Il contributo alla strategia marina dell’Arpa Basilicata nella sotto regione Ionio Mediterraneo centrale

La Basilicata è compresa nella sottoregione Ionio-Mediterraneo Centrale insieme a Calabria e Sicilia e partecipa al piano operativo di strategia  marina in linea col POA. Relativamente ai campionamenti 2016,  le indagini non hanno evidenziato situazioni di attenzione e di criticità.

Il Piano Operativo delle Attività per la sottoregione Mar Ionio-Mediterraneo Centrale (Basilicata e Calabria e Sicilia) – Arpa Basilicata prevede l’esecuzione dei moduli relativi a colonne d’acqua, habitat pelagici contaminati, analisi microplastiche, rifiuti spiaggiati e input di nutrienti provenienti dai fiumi. Il tutto in linea con quanto previsto dal Piano Operativo Ambientale.

Nella tabella seguente i moduli previsti per Arpa Basilicata:

Le aree di indagine riguardano le acque territoriali dalle 3 alle 12 miglia marine antistanti ai fiumi Basento e Sinni e le misurazioni avvengono attraverso una serie di parametri chimico-fisici lungo la colonna d’acqua fino a una profondità di 100 mt. Le informazioni relative alle aree di indagini individuate sono state riportate su cartografia e per ciascun modulo sono state descritte le considerazioni che hanno portato alla scelta delle stazioni.

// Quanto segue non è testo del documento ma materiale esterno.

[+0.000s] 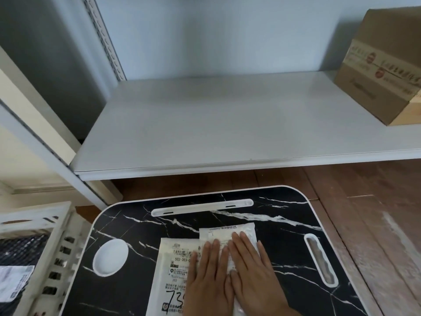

La mappa seguente riporta l’ubicazione di tutti i moduli della regione Basilicata.

La Frequenza del campionamento è mensile per i nutrienti e bimestrale per i habitat pelagici.contaminanti e per il 2016 si è conclusa nel mese di agosto.

MODULO 1: COLONNA D’ACQUA, HABITAT PELAGICI, CONTAMINANTI

Coordinate delle stazioni/Aree di campionamento

Nell’area di monitoraggio antistante il fiume Sinni, sono stati individuati n.3 transetti ortogonali alla linea di costa; le stazioni di indagine sono state posizionate a 3, 6 e 12 miglia dalla costa. In tabella sono riportate le stazioni, i transetti, le distanze dalla costa e le coordinate relative al Modulo M1.

Nella mappa seguente sono riportate le coordinate delle stazioni di campionamento.

Piano di campionamento

Il piano di campionamento riguardante l’area oggetto dello studio previsto dal Modulo1 è l’area antistante il fiume Sinni, un tratto di Costa Jonica foce Sinni inserita nella – RETE NATURA 2000- Bosco Pantano di Policoro IT9220055. In particolare le attività con le frequenze previste dal POA.

I parametri richiesti sono elencati nella tabella seguente con le frequenze previste:

I risultati delle indagini previste dal MODULO 1 sono stati trasferiti nel web repository del Ministero attraverso ARPACAL in qualità di capofila della sottoregione Mediterraneo centrale. Le indagini condotte evidenziano che per tutti i parametri analizzati la concentrazione determinata è sempre inferiore al limite di quantificazione. Costituiscono eccezione la molecola di atrazina e il cadmio che vengono determinati a concentrazione superiore al limite di quantificazione.

MODULO 4 – RIFIUTI SPIAGGIATI

Coordinate delle stazioni/Aree di campionamento

La scelta delle aree è stata condotta in relazione alla presenza della foce del fiume Basento, in destra idrografica è presente un porto turistico Porto degli Argonauti. La spiaggia oggetto di indagine è la spiaggia degli Argonauti.

La spiaggia è composta da sabbia, esposte al mare aperto (senza barriere frangiflutti); ed è accessibile ai rilevatori tranne nei mesi della stagione turistica che in Basilicata è tra luglio e agosto. I lidi visibili in ortofoto vengono rimossi in tale periodo.

Nella spiaggia oggetto di indagine dei rifiuti spiaggiati (prevalentemente rifiuti antropici come plastica, filtri di sigarette, materiale da trasporto dei bagnanti ma anche alghe secche) sono state identificate n. 3 unità di campionamento, ossia porzioni della spiaggia da campionare che hanno coperto l’intera larghezza, dalla battigia fino al sistema dunale. Le unità di campionamento individuate hanno una lunghezza pari a 30 metri e sono separate, l’una dall’altra, da 50 metri.

Il MODULO 4 è stato elaborato ed inviato al capofila per essere caricato sull’area del Web-Repository.

Risultati
Le indagini sinora condotte non hanno evidenziato situazioni di attenzione. Si deve registrare comunque un lieve incremento nelle concentrazioni di azoto e fosforo nei campioni prelevati a luglio e ad agosto 2016.